A little piece in today’s newspaper led me to this blog. The short version: photographer finds excellent photographs from the 1930′s and 40′s among the other offerings at an estate sale and buys as many as she can. Then she follows up and finds that they were taken by Ellet N. Shepherd (1901 – 1965), Denver lawyer and judge. She gets the rest of the unsold photographs and has shared several of them with the rest of us on a blog.
On reading the article I clipped it out, grabbed my coffee and moved into the study to visit the blog. And I’ve been somewhere else for the last half hour as I look at the pictures and read some of the newspaper articles about Ellet Shepherd’s time as a prosecutor and a judge.
I’m visiting a Denver I have often wished I knew, a much smaller town that I might not have liked but suspect I would. It is I’m sure a longing driven by the desire for simplicity and certainty.
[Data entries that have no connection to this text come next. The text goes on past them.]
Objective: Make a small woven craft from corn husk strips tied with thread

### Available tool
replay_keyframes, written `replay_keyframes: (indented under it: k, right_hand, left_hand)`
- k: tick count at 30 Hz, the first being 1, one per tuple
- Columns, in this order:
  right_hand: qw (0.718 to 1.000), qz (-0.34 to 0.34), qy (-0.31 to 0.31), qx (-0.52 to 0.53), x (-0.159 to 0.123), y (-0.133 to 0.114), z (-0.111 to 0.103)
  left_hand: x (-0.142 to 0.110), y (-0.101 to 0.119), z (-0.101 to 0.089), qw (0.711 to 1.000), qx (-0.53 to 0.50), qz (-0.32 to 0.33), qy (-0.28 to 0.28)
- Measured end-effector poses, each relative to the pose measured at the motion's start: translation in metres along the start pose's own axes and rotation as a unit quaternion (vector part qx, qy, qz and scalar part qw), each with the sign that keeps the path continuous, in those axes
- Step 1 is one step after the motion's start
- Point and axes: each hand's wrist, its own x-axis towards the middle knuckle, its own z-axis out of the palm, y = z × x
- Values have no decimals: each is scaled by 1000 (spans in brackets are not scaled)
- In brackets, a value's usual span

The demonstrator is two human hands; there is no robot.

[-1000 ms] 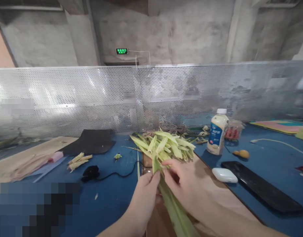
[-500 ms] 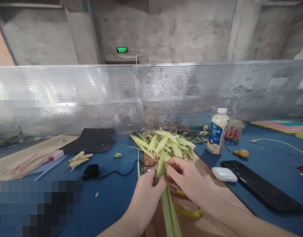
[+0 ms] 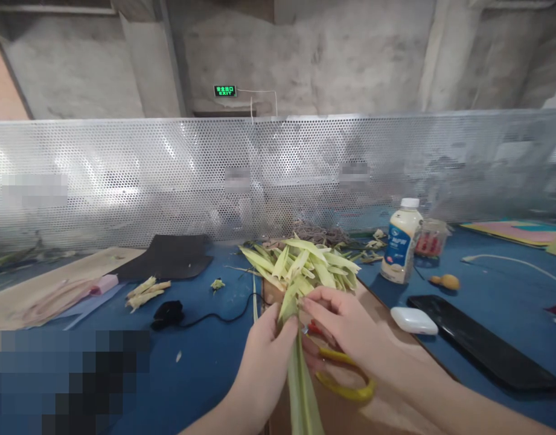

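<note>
Centre of frame, low: a long green leaf strip (image 3: 300, 386), long axis running nearly straight up and down the picture, top leaning a little left. Its lower end leaves by the bottom edge; its upper end lies against the pile of pale leaves (image 3: 325, 266) (hard to say where strip stops and pile begins).

Left hand (image 3: 262, 356) on the strip's left side, thumb and fingers closed on it below the upper end. Right hand (image 3: 345, 317) comes in from the right, thumb and forefinger drawn together on the strip's right edge – a touch higher than the left thumb. So both grips sit close together near the top, one each side, and the long tail hangs toward the viewer. Whether the strip is one leaf or several folded, cannot tell.

Beneath the right wrist – yellow-handled scissors (image 3: 350, 394), on the brown board (image 3: 338, 422), just right of the strip; blades mostly hidden. White-capped bottle (image 3: 401, 244) upright, right of the pile; dark phone (image 3: 486, 344) at lower right, flat.
</note>
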Motion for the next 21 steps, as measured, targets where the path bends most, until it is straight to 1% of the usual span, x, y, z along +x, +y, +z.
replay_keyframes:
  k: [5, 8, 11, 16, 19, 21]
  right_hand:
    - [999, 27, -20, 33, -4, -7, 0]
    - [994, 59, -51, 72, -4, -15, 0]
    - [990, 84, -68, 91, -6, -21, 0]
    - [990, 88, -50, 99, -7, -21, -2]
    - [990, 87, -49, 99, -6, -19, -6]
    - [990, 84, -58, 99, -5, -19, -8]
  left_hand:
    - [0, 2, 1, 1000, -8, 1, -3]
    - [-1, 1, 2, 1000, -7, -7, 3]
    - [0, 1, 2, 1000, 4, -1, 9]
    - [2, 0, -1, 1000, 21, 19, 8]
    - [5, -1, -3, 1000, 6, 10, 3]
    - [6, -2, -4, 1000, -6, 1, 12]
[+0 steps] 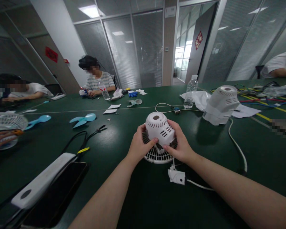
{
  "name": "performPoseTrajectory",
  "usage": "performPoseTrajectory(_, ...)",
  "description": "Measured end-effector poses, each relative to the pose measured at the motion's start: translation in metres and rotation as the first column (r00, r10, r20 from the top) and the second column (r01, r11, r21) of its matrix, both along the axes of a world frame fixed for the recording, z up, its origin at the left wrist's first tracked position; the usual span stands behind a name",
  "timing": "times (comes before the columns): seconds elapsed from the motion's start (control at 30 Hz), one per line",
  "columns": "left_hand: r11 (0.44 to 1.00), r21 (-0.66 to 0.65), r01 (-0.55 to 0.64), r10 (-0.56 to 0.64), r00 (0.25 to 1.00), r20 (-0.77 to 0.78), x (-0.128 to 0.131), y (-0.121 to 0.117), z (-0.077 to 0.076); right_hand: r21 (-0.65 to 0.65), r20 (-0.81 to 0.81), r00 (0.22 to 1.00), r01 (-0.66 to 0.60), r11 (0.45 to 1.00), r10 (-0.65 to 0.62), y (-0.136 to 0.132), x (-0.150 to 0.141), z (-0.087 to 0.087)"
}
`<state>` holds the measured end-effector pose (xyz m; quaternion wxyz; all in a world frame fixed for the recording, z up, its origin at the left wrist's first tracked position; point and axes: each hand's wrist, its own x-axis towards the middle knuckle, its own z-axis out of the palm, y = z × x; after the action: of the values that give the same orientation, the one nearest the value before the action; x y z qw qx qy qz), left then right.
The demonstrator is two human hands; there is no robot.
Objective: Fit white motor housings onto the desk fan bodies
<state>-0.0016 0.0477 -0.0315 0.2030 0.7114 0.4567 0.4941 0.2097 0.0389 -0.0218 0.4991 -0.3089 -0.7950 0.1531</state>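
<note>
Green table [145,200] before glass partition [147,47]

Over a flat, dark-green tabletop [145,197] shows a white, domed plastic housing [160,128]; from it, a light-blue, three-bladed plastic propeller [83,120] shows at nine o'clock, a grey-and-white striped cloth shirt [107,82] at ten, a red-and-white patterned, diamond-shaped hanging [198,40] at one.
</note>
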Motion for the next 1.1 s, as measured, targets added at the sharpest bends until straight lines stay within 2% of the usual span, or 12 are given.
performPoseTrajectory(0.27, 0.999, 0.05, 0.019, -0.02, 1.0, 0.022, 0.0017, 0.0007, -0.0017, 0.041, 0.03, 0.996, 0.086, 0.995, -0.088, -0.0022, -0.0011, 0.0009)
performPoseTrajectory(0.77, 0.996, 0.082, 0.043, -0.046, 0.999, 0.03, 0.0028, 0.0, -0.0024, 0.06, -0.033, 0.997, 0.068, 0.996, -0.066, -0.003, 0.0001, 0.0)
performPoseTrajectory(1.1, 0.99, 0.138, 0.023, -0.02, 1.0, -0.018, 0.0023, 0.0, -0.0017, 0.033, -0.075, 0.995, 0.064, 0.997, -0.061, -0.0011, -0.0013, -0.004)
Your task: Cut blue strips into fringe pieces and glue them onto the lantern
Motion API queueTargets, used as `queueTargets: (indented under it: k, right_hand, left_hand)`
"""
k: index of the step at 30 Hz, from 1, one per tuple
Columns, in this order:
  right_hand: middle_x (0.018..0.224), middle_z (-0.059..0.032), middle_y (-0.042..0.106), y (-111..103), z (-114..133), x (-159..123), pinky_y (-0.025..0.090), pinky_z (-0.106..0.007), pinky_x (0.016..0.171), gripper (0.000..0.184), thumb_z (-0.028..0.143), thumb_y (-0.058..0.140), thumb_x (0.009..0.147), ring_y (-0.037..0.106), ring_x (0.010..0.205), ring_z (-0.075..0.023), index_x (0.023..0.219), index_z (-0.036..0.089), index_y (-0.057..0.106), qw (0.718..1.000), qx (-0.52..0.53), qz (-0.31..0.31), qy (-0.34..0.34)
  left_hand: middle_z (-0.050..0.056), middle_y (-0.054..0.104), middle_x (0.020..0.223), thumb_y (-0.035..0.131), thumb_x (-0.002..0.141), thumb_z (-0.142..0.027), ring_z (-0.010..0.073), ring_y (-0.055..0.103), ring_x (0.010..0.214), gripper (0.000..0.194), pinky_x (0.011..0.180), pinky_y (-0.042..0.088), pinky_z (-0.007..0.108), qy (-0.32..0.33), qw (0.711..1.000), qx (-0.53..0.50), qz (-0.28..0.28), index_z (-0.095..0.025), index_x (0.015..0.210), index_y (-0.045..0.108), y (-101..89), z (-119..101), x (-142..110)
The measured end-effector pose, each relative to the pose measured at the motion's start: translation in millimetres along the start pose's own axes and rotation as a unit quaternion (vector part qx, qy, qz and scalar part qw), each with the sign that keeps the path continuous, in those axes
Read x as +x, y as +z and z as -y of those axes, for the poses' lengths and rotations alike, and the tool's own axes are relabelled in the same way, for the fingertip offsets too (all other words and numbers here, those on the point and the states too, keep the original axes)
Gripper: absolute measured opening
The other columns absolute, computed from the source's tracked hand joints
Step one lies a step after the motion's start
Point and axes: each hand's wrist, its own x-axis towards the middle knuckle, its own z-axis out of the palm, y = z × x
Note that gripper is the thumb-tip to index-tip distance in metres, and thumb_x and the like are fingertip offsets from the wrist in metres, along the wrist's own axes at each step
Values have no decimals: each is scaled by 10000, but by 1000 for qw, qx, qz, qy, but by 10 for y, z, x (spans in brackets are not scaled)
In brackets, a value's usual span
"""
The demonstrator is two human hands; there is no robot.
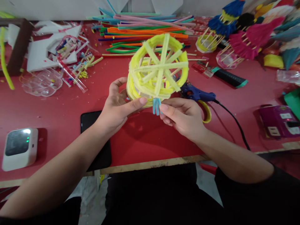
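My left hand (119, 104) grips a round yellow pipe-cleaner frame (161, 66) by its lower left side, thumb in front. Crossed yellow strips span its ring like wheel spokes, and thin wooden sticks show inside. At the bottom edge of the frame, my right hand (180, 114) pinches a small cluster of short blue pipe-cleaner pieces (156, 106) between thumb and fingers. The blue pieces touch or nearly touch the yellow rim. A blue glue gun (198, 93) lies on the table just behind my right hand, partly hidden.
Pipe cleaners (145, 31) are heaped at the back. Scraps and white foam (51, 47) lie back left. A black phone (100, 156) and white device (20, 148) sit left. A cutter knife (229, 77), yellow tape roll (206, 112), purple box (278, 121) and stick-legged crafts (253, 42) stand right.
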Motion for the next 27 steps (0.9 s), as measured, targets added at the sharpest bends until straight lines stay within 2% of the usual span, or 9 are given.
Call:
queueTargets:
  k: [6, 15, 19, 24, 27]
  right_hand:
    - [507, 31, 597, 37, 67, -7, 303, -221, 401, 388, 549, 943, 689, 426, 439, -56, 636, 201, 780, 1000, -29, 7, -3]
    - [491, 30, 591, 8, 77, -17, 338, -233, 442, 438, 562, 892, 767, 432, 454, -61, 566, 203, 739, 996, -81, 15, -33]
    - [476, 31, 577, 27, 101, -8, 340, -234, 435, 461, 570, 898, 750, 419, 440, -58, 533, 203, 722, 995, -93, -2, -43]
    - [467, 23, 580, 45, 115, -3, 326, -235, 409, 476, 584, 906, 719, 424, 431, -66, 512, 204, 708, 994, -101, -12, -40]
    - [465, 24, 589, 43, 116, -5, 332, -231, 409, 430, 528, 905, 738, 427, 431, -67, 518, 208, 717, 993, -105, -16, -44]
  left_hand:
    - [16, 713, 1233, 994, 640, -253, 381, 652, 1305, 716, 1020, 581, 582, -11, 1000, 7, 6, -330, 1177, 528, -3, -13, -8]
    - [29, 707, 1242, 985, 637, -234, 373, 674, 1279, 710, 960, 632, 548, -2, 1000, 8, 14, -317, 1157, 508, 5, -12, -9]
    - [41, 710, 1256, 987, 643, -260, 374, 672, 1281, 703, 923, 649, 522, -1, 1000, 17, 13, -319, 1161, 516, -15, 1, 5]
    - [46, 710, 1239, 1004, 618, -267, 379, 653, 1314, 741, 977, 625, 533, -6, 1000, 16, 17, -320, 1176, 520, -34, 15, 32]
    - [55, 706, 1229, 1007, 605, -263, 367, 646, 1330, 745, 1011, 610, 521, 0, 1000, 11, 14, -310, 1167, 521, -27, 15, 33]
I have visited that place before, often by way of some of Sandra Dallas‘ novels – especially New Mercies. And I pored over the details of the town and people in Mainliner Denver (heck, I even met one of the lawyers in that case, who was still around many years later when I moved here fresh out of law school and passed the bar).
Honestly? One of these days I may just go down to the public library and read old local newspapers on microfilm or however they are stored now, just for the heck of it and not in search of anything special.
In the meantime, I am engaged with Judge Shepherd’s pictures, and the places I go when I look at them.